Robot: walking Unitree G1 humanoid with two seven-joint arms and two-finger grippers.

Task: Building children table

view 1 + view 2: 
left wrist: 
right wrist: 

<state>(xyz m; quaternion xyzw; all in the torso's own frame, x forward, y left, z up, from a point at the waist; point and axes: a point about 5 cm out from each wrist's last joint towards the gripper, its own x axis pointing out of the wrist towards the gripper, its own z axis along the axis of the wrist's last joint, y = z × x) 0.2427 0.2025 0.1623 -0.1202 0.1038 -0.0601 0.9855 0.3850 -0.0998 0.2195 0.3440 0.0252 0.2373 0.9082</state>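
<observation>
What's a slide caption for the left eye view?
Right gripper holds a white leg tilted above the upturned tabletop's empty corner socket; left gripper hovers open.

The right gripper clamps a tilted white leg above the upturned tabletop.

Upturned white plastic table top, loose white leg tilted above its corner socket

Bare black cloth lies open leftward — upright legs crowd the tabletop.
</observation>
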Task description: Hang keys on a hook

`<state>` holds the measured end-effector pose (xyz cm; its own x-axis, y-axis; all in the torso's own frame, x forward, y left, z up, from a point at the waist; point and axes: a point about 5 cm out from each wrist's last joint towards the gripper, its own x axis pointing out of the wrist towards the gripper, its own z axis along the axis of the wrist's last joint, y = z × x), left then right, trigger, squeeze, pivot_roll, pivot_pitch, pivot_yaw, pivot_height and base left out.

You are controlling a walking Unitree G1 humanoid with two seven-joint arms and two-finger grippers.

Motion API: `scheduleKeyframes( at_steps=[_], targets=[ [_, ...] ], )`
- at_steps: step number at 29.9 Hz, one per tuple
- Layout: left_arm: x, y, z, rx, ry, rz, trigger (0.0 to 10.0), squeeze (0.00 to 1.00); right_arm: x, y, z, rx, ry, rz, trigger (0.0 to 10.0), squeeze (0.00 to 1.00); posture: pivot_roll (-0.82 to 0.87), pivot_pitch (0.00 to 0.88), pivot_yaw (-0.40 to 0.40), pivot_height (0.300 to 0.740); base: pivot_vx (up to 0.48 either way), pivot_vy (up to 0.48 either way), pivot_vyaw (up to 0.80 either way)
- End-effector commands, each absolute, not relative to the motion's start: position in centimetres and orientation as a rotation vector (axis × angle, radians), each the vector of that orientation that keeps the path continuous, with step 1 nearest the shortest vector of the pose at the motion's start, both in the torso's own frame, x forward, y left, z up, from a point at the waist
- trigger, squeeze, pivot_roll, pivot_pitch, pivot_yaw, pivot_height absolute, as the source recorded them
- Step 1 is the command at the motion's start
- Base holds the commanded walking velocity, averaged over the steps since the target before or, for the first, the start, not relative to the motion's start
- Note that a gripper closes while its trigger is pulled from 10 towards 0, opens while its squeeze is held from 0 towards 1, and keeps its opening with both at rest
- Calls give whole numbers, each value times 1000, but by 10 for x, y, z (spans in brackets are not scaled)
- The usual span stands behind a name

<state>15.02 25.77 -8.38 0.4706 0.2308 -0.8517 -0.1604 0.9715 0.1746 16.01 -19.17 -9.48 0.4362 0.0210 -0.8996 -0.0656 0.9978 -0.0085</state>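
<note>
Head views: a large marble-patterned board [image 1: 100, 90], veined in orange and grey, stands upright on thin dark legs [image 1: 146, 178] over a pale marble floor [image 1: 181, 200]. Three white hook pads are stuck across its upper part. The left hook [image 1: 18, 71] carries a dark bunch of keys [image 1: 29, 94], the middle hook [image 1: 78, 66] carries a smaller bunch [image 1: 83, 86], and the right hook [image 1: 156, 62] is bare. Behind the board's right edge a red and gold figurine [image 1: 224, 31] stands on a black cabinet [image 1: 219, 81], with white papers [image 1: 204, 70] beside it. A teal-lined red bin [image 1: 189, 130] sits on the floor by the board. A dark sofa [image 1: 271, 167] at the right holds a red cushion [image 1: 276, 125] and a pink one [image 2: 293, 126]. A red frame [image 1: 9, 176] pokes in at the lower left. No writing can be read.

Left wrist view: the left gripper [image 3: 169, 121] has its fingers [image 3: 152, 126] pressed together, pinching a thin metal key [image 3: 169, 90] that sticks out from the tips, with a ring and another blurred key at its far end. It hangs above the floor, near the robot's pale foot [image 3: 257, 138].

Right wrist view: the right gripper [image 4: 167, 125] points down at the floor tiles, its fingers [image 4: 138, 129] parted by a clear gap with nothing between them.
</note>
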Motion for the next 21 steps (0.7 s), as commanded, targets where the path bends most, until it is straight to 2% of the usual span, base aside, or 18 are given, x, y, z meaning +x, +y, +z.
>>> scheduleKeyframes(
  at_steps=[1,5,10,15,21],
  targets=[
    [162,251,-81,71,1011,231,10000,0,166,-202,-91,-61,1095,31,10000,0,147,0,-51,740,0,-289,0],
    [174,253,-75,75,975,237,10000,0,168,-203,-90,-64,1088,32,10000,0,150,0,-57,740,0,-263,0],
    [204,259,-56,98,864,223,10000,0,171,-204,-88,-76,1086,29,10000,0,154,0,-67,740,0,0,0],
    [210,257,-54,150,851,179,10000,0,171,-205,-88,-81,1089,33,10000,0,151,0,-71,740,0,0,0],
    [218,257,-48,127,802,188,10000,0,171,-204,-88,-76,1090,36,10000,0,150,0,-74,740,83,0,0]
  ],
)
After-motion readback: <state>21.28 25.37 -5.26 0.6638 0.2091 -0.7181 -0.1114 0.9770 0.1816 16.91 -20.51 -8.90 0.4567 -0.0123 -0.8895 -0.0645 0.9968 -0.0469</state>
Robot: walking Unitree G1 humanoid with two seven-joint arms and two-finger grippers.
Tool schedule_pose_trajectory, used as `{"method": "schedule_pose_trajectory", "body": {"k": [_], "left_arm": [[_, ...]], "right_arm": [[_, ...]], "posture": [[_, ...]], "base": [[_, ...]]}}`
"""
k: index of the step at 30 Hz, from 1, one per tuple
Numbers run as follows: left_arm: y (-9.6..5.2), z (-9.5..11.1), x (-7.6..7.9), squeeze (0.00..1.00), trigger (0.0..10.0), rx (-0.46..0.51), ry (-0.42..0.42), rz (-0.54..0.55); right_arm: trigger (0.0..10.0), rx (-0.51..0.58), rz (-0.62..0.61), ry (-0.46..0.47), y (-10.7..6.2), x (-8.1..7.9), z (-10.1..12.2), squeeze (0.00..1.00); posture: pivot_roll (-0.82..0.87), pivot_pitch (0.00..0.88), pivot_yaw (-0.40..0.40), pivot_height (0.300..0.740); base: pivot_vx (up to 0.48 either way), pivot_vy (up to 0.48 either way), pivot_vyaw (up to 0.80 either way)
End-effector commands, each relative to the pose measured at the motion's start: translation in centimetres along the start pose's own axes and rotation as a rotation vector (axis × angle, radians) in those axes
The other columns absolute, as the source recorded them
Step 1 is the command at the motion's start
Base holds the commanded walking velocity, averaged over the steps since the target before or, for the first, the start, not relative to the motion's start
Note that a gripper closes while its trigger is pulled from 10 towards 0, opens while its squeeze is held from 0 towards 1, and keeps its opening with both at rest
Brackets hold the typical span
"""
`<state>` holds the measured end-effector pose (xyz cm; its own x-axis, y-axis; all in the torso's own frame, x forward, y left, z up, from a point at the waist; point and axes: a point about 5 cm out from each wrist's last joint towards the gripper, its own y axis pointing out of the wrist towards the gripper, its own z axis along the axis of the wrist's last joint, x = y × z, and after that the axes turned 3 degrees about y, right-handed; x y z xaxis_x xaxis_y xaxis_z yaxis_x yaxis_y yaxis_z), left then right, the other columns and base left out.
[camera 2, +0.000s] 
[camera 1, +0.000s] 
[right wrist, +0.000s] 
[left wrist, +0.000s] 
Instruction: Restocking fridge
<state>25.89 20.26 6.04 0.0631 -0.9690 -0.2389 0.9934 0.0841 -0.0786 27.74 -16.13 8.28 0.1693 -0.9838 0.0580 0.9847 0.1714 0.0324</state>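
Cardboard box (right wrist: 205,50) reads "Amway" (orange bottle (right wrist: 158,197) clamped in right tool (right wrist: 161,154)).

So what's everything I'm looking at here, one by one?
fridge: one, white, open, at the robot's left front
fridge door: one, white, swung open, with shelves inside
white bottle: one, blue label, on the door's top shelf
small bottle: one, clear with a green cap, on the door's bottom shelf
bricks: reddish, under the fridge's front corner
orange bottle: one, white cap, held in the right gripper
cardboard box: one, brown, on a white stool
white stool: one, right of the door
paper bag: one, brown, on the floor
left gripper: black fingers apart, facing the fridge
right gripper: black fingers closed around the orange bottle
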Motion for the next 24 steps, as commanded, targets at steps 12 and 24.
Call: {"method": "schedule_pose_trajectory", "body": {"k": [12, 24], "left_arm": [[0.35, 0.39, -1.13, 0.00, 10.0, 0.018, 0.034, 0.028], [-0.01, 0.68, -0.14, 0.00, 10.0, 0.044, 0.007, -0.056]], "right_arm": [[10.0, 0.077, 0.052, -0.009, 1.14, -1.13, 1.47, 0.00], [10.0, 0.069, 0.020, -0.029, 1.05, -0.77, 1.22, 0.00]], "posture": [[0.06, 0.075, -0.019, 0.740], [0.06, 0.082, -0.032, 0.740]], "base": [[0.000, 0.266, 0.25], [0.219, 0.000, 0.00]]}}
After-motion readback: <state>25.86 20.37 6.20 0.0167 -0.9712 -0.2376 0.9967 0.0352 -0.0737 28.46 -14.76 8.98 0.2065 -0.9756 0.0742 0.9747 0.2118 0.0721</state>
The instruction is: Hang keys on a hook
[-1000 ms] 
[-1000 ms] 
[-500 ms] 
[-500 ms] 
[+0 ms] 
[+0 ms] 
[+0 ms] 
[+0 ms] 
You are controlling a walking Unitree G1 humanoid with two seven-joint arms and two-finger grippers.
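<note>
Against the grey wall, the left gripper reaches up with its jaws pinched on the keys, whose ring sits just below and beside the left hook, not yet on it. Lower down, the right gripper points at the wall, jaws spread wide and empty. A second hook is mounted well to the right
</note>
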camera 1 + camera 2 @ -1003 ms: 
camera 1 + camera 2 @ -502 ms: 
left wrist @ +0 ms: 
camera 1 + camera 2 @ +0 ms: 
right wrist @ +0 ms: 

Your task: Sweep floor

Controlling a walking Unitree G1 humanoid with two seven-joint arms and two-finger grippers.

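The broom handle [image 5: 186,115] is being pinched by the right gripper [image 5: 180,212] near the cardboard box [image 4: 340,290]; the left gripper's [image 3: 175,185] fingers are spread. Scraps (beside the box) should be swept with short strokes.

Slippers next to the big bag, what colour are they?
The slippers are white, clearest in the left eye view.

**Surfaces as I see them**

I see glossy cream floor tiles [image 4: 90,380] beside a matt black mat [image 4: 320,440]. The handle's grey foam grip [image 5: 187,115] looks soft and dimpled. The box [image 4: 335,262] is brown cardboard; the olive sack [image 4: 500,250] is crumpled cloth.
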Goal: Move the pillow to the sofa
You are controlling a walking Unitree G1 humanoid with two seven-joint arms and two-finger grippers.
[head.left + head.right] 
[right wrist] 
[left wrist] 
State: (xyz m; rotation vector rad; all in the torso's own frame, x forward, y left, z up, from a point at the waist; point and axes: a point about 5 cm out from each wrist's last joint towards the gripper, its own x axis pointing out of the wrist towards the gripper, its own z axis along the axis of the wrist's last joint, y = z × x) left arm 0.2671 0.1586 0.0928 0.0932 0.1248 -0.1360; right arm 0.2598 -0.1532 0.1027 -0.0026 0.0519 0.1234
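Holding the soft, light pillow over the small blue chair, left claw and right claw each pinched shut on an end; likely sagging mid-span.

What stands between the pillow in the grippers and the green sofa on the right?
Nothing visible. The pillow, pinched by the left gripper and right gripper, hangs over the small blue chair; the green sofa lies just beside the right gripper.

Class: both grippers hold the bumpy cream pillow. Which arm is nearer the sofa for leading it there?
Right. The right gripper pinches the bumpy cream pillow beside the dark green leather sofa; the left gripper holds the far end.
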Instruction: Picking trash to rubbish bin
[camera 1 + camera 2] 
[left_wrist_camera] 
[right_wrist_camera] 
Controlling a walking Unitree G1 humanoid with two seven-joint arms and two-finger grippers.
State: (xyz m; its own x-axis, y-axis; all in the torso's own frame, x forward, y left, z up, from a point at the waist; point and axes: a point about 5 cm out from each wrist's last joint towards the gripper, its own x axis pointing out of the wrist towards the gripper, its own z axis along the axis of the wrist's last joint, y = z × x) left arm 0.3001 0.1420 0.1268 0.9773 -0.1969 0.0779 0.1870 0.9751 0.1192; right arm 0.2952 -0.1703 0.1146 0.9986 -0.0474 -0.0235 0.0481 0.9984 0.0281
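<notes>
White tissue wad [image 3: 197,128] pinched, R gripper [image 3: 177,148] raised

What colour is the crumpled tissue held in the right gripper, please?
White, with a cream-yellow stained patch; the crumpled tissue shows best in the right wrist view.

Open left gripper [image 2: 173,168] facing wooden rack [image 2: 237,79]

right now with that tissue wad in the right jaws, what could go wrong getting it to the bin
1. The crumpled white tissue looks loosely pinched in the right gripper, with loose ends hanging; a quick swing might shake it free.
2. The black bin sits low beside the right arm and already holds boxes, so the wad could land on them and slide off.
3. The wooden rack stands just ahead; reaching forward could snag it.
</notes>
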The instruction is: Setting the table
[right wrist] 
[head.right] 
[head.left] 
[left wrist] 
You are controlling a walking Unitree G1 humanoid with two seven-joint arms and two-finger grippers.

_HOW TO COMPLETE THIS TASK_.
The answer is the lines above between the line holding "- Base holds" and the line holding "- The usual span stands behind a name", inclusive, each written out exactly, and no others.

_REPLY TO THE EXERCISE_.
- Base holds the commanded walking velocity, averaged over the steps since the target before or, for the first, the start, not relative to the motion's start
- Note that a gripper closes while its trigger is pulled from 10 towards 0, opens while its squeeze is held from 0 towards 1, and keeps its opening with both at rest
- Calls give whole numbers, each value times 1000, but by 10 for x, y, z (spans in brackets are not scaled)
- The usual span stands behind a name

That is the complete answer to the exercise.